Collected material Start Marker
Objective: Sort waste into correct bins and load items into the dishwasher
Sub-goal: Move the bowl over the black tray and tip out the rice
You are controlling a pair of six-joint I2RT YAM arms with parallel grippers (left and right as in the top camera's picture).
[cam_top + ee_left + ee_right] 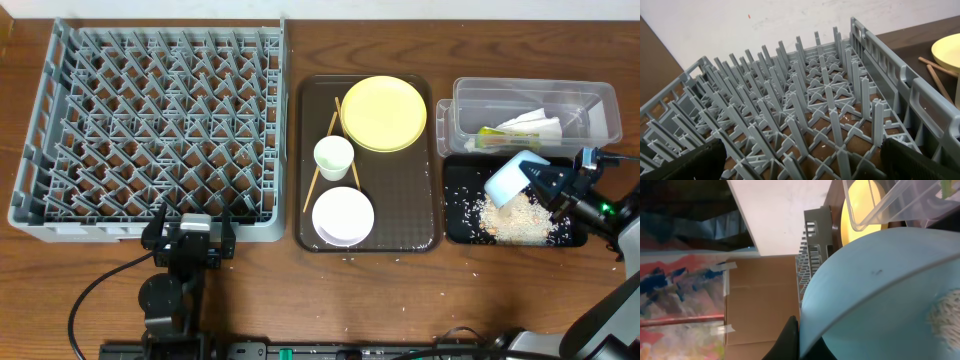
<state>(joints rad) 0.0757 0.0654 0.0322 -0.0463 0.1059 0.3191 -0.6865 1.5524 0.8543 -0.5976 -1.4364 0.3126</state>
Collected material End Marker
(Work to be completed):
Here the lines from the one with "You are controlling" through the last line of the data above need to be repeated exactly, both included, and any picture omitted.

(Finished exercise):
You are controlling a pair of six-joint I2RT YAM arms with parallel grippers (left and right as in the top camera's picture).
[cam_top + ee_left + ee_right] 
<state>(joints rad) 0.0757 0.0654 0.0322 -0.0463 0.1059 0.3191 -0.6865 1.5524 0.8543 -0.5976 -1.4364 0.3126</state>

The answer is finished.